What is needed =
The word "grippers" marks the lines to find; copy every such line from the data below.

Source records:
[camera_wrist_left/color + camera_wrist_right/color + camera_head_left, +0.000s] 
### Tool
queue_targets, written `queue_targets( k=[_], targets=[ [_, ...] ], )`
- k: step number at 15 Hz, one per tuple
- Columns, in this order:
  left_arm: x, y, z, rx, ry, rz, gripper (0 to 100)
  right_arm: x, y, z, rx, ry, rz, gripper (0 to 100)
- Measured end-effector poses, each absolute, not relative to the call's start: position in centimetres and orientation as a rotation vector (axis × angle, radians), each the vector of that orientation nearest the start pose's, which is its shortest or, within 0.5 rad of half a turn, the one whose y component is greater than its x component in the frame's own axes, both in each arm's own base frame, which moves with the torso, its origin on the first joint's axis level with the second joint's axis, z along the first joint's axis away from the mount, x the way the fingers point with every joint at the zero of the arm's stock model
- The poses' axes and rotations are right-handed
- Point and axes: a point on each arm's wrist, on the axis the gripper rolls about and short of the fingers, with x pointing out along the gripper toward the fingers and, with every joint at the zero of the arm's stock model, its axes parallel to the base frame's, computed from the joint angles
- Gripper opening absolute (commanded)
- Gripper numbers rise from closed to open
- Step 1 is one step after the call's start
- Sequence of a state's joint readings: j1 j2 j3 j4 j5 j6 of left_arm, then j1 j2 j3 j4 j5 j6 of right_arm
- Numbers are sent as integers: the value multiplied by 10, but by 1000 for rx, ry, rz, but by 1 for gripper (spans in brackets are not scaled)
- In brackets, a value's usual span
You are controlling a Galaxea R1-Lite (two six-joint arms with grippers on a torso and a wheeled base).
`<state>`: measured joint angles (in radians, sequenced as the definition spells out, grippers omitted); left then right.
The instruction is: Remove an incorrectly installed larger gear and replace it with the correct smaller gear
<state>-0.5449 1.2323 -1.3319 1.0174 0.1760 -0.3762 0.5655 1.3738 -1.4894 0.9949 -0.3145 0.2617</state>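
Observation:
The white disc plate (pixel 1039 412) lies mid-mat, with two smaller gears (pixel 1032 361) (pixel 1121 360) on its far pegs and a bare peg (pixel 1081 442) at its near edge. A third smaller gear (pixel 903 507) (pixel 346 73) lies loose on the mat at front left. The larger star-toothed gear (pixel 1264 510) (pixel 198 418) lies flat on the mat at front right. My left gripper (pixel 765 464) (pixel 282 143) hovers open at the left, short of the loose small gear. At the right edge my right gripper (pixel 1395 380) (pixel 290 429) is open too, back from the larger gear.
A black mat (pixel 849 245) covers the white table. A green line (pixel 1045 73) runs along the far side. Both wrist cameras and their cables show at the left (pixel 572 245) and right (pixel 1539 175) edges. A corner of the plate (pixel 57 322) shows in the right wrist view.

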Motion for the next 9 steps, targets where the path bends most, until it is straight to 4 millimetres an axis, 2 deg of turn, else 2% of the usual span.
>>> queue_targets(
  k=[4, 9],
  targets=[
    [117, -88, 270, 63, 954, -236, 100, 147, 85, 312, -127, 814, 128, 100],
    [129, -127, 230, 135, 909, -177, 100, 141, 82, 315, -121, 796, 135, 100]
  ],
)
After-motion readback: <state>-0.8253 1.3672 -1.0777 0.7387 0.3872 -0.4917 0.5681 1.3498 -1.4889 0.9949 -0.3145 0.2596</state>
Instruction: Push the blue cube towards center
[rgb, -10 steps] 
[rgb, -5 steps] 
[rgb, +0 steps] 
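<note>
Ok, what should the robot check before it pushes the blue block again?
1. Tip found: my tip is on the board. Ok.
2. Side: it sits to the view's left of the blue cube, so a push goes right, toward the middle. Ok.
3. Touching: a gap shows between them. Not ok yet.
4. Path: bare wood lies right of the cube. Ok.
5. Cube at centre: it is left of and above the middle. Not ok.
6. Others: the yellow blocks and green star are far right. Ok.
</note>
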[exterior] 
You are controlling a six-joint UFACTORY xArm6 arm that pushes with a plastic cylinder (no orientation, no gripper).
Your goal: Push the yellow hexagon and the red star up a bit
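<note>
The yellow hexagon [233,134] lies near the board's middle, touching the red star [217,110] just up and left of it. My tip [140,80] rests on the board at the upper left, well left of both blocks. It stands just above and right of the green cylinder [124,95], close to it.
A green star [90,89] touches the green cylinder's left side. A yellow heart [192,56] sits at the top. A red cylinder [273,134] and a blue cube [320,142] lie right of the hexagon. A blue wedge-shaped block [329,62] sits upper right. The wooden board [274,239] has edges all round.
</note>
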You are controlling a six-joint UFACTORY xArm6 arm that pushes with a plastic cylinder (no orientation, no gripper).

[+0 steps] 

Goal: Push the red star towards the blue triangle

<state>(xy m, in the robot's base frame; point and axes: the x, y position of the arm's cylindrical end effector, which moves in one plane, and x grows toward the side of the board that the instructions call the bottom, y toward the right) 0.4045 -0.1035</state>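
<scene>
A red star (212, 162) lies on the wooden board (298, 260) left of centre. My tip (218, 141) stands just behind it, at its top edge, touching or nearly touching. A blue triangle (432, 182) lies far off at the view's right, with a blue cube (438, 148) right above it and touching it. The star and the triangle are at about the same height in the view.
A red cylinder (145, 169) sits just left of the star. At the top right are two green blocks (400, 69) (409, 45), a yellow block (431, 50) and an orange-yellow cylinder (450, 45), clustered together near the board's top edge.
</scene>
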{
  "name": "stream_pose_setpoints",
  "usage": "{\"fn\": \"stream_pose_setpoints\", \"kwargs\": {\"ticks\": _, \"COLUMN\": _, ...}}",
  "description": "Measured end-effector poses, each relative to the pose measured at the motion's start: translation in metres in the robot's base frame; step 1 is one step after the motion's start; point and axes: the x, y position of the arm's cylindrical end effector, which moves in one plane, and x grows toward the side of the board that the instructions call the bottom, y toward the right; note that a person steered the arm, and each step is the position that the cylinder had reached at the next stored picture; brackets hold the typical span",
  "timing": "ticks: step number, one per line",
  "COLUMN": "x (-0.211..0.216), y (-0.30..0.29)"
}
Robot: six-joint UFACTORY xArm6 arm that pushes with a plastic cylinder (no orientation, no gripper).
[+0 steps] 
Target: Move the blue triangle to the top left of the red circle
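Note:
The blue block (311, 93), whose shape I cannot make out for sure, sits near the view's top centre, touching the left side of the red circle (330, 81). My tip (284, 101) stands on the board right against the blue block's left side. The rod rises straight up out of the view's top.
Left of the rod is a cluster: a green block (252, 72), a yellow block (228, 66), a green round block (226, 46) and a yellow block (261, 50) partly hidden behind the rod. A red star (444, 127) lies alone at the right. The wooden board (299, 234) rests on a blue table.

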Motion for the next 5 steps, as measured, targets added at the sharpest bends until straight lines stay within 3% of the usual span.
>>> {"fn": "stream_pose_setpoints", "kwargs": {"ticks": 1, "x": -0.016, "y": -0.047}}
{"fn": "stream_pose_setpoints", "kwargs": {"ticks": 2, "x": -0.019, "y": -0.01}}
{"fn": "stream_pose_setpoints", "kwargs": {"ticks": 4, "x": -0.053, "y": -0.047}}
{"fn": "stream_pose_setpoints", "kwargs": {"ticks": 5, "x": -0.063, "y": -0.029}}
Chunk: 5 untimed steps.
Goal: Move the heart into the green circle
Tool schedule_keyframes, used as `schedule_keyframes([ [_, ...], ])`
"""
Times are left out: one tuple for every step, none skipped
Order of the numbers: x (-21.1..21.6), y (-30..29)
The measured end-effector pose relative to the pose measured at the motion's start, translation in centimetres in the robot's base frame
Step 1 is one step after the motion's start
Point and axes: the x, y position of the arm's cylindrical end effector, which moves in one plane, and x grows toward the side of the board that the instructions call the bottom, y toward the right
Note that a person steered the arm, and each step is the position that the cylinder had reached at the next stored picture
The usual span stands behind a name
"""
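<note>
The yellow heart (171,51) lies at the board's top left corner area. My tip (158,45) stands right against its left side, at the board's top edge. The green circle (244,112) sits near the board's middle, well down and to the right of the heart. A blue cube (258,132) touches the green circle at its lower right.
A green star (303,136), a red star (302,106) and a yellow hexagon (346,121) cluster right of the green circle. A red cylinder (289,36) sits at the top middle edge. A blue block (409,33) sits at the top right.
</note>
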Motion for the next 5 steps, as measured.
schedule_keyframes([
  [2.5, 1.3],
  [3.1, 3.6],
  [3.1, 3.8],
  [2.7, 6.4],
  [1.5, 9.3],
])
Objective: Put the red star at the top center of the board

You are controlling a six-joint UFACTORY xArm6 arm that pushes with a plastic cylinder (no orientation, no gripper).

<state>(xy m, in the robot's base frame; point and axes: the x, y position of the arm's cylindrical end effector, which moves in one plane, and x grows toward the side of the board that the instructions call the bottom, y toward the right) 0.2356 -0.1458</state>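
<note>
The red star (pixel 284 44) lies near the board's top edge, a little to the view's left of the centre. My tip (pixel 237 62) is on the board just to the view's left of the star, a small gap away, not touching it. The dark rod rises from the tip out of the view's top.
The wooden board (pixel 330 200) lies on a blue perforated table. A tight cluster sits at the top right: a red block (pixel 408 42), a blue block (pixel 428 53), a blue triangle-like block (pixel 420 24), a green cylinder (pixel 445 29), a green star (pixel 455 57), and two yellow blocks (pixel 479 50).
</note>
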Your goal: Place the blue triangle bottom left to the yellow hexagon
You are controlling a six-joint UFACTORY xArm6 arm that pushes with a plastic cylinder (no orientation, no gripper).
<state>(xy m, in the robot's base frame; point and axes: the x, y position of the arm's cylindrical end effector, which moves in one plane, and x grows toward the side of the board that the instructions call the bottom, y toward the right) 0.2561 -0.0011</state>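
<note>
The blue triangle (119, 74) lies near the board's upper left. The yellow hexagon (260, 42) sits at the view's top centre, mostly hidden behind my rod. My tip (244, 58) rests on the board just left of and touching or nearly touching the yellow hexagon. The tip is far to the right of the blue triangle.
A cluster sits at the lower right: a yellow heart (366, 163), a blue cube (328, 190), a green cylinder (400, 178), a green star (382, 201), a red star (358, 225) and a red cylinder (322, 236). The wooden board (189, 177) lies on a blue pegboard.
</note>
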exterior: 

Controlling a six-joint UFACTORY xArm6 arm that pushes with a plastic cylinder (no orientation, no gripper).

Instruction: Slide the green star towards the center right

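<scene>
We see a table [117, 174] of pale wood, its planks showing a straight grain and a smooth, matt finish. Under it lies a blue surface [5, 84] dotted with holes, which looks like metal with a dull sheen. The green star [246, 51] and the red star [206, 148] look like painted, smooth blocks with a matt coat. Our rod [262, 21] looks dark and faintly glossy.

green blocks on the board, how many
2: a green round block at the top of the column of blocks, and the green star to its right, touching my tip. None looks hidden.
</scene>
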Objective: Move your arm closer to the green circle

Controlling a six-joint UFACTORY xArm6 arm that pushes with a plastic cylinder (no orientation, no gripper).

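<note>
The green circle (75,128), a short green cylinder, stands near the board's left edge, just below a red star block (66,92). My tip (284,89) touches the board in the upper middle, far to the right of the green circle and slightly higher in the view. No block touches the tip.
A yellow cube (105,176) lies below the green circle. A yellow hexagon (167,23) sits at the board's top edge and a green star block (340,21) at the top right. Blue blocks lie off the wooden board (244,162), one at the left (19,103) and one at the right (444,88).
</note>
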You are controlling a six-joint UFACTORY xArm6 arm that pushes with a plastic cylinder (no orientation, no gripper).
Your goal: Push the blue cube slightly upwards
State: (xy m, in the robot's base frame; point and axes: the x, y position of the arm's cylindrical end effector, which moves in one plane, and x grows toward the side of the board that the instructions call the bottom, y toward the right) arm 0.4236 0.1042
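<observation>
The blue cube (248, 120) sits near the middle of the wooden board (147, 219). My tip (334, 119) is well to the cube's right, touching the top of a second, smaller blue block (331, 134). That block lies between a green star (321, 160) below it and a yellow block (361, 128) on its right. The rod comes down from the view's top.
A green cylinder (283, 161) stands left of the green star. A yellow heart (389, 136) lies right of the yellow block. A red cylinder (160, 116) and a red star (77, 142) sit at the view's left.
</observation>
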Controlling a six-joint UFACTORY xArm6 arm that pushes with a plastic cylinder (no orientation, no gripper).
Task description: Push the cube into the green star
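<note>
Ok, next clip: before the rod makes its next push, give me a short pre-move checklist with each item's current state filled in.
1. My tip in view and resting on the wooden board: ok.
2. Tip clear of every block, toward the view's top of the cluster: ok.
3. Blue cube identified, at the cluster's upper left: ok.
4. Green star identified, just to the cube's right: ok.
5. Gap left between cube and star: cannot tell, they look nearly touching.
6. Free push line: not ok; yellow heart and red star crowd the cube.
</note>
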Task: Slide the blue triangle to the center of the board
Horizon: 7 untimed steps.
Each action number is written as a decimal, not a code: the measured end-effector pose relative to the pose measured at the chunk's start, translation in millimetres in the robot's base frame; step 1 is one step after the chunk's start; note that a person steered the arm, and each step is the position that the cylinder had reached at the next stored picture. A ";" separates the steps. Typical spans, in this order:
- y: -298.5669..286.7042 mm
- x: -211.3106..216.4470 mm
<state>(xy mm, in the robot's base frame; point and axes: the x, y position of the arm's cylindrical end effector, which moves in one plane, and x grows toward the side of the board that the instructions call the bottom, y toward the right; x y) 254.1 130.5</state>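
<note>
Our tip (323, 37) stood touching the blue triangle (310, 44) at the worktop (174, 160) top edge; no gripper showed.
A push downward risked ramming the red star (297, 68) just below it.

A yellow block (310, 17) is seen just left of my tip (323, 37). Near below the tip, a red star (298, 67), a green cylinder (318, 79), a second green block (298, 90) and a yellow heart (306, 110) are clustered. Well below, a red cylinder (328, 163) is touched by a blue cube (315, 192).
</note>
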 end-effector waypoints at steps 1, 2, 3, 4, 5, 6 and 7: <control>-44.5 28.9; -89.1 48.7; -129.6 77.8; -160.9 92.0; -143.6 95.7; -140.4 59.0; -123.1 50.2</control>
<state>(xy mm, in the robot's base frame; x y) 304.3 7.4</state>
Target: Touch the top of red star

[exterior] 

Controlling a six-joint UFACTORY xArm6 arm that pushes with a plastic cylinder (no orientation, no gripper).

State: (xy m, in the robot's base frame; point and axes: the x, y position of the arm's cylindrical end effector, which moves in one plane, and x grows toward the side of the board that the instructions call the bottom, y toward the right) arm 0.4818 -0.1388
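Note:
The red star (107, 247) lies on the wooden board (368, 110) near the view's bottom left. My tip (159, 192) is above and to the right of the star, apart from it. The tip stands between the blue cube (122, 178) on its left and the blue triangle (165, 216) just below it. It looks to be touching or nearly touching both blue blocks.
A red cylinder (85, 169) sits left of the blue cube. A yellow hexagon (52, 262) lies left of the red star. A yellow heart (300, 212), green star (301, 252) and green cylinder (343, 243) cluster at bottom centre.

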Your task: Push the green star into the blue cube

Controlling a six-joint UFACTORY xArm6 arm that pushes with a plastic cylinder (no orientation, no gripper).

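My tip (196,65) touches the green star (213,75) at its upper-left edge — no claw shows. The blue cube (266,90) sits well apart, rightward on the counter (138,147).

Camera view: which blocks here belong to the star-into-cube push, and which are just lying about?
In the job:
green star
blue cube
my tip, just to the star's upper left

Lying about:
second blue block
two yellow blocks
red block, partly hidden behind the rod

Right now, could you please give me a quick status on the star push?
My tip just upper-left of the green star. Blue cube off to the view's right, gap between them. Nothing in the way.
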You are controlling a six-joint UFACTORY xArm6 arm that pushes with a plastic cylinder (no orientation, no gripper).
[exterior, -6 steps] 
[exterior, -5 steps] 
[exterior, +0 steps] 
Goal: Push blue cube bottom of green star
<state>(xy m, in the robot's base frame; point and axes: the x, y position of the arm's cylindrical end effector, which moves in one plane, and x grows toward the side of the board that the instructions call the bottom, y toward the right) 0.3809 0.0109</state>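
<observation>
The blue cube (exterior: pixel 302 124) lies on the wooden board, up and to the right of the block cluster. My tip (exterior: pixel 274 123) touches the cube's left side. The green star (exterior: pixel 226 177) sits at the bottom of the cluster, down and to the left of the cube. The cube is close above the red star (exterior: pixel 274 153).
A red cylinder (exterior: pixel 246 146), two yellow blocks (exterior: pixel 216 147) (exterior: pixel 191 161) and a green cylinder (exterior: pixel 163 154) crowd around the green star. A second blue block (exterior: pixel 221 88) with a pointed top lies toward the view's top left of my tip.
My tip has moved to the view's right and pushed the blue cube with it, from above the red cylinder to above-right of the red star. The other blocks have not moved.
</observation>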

Exercise response =
You are controlling a Galaxea R1-Lite (two six-joint arms with grippers on a torso and a wheeled base).
`<state>`: measured joint angles (in radians, sequenced as the definition spells out, grippers omitted); left then right.

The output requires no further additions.